#### [Activity]
Using the material that follows, identify and copy each line with the string "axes".

┌──

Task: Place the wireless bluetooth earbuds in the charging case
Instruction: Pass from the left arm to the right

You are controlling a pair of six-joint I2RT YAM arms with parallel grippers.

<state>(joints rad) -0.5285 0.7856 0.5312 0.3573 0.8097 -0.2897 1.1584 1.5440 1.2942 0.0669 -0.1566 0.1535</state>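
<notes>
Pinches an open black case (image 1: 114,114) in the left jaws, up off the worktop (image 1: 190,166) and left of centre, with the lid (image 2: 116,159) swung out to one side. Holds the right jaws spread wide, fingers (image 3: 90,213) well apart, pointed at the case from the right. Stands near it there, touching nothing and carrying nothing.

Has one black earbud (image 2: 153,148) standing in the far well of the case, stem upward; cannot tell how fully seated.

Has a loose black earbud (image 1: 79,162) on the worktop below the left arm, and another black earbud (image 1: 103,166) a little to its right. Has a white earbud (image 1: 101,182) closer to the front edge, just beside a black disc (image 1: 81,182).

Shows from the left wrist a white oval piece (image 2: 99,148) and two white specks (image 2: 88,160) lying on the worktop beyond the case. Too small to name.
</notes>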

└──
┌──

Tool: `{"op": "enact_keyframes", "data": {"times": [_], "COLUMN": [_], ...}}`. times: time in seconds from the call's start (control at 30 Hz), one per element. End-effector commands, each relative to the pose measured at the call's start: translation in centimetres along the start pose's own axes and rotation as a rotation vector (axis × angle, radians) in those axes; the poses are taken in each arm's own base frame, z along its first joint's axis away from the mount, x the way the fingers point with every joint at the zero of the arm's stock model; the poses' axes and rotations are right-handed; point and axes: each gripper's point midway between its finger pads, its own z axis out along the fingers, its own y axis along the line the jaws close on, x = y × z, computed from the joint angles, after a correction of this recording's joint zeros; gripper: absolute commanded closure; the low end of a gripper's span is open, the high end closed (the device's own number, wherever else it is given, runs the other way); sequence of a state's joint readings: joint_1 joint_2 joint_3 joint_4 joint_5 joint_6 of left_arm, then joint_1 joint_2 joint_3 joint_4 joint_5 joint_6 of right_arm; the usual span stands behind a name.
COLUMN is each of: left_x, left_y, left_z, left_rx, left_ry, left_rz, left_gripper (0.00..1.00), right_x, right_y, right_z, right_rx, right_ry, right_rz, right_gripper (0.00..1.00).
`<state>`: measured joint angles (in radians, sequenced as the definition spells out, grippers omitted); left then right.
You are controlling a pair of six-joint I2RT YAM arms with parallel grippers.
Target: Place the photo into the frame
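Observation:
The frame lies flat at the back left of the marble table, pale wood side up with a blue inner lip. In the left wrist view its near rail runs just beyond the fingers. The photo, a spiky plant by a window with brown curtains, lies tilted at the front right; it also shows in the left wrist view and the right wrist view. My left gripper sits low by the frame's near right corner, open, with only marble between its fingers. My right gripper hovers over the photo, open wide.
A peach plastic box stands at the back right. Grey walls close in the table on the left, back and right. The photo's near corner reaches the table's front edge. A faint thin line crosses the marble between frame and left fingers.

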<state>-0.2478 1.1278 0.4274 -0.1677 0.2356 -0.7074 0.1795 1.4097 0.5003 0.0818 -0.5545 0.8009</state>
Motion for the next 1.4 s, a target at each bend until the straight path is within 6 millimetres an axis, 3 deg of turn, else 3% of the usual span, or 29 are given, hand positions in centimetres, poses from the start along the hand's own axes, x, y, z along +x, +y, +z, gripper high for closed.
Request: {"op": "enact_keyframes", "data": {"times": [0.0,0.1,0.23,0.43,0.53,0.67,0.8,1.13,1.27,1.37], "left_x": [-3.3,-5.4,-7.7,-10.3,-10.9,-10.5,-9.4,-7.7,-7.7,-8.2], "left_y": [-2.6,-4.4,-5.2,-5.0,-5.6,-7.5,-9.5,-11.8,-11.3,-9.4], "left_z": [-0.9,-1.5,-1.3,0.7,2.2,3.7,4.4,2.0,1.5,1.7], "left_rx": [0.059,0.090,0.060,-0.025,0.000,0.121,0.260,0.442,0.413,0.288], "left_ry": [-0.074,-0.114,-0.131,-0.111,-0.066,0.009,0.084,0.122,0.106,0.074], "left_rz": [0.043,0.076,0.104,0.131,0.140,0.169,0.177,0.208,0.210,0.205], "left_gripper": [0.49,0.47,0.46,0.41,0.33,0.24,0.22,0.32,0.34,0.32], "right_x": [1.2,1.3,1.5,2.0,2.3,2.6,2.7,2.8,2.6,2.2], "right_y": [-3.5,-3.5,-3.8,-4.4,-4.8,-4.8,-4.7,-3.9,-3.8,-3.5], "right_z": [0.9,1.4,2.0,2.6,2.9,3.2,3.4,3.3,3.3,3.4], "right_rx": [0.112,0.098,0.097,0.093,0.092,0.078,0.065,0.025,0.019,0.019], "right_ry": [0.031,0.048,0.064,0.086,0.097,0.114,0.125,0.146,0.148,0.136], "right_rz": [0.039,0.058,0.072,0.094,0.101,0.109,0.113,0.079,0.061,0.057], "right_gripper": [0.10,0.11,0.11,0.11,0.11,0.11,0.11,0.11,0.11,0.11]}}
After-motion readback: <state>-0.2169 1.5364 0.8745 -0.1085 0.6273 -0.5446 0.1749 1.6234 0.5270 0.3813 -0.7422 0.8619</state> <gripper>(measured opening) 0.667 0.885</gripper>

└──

#### [Reply to the task]
Tool: `{"op": "enact_keyframes", "data": {"times": [_], "COLUMN": [_], ...}}`. times: time in seconds from the call's start (control at 30 Hz), one per element. End-effector commands, each relative to the pose measured at the call's start: translation in centimetres along the start pose's own axes and rotation as a rotation vector (axis × angle, radians) in those axes; the poses are taken in each arm's own base frame, z along its first joint's axis away from the mount, x the way the fingers point with every joint at the zero of the arm's stock model; the poses' axes and rotations are right-handed; point and axes: each gripper's point midway between its finger pads, its own z axis out along the fingers, its own y axis along the line the jaws close on, x = y × z, computed from the joint angles, after a correction of this recording's joint zeros; gripper: absolute commanded closure; the low end of a gripper's span is open, the high end closed (the device's own number, wherever else it is given, runs the other way); sequence of a state's joint readings: joint_1 joint_2 joint_3 joint_4 joint_5 joint_6 of left_arm, then joint_1 joint_2 joint_3 joint_4 joint_5 joint_6 of right_arm; the usual span stands behind a name.
Motion for the next 1.4 s, a target at each bend until the straight path is within 6 millimetres an axis, 3 deg of turn, else 3% of the usual span, or 29 are given, hand positions in centimetres, poses from the start along the hand's own axes, x, y, z along +x, +y, +z, gripper high for closed.

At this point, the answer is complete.